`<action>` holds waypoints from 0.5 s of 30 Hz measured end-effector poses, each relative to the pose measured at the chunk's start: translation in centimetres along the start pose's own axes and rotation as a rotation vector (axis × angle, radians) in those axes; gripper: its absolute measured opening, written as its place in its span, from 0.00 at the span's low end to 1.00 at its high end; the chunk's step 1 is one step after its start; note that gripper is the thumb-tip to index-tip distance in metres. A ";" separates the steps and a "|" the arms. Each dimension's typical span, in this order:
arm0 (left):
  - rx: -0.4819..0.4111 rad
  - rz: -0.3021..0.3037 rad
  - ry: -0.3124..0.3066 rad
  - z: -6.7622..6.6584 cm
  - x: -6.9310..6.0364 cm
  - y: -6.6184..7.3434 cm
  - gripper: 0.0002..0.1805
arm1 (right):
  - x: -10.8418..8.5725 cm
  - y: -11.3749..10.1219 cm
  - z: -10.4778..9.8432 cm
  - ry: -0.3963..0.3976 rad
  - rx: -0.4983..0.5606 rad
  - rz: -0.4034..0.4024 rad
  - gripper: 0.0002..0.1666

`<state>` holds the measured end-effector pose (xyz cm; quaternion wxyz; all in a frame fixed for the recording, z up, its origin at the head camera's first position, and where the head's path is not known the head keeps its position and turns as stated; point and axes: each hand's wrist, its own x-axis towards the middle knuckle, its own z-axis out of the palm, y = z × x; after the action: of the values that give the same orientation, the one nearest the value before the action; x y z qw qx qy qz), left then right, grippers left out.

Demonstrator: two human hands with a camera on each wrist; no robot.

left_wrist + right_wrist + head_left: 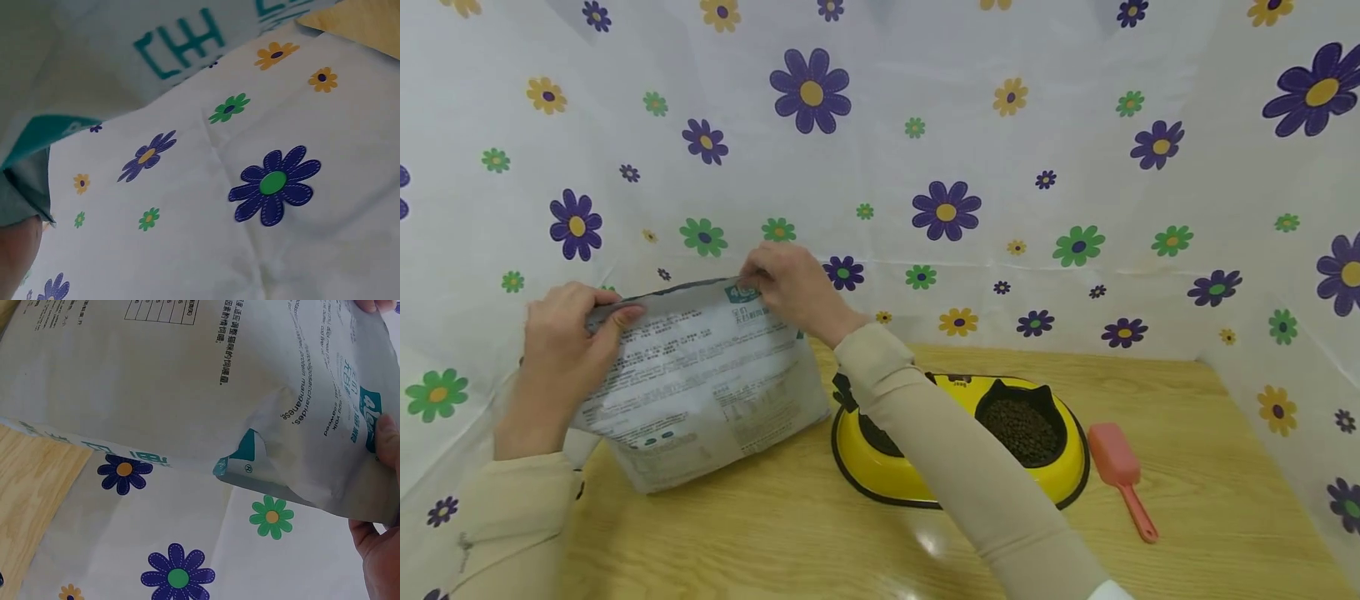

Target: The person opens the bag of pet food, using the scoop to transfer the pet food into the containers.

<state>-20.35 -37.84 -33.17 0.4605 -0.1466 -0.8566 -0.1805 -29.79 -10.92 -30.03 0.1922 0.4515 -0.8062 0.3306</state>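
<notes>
A white pet food bag (707, 375) with printed text and teal marks leans on the table, held by its top edge. My left hand (567, 354) grips the upper left corner, thumb on the printed face. At the upper right corner my right hand (797, 287) pinches the rim. In the right wrist view the bag (156, 381) fills most of the picture, with part of the right hand (382, 562) at the right edge. Close to the left wrist camera hangs the bag's teal-lettered side (119, 56); little of the left hand (19, 256) shows there.
A yellow double pet bowl (887, 479) with brown kibble (1018, 429) stands right of the bag, partly behind my right forearm. Beside it a pink scoop (1116, 454) lies on the wooden table (1210, 483). Flower-printed white sheeting (865, 150) surrounds the table's back and sides.
</notes>
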 end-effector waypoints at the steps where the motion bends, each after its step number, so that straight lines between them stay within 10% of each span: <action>1: -0.003 0.001 0.002 0.3 -0.1 -0.1 0.13 | 0.0 0.0 0.1 -0.003 -0.005 0.003 0.06; 15: -0.001 -0.034 -0.116 -1.2 0.6 1.2 0.10 | -0.2 -1.6 -0.5 -0.050 -0.284 -0.088 0.12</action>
<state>-19.30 -37.28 -31.83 0.4071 -0.1427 -0.8840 -0.1800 -28.31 -11.08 -29.20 0.2481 0.4630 -0.8287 0.1931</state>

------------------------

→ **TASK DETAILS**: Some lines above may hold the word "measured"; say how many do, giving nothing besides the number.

→ **YOUR SOLUTION**: 2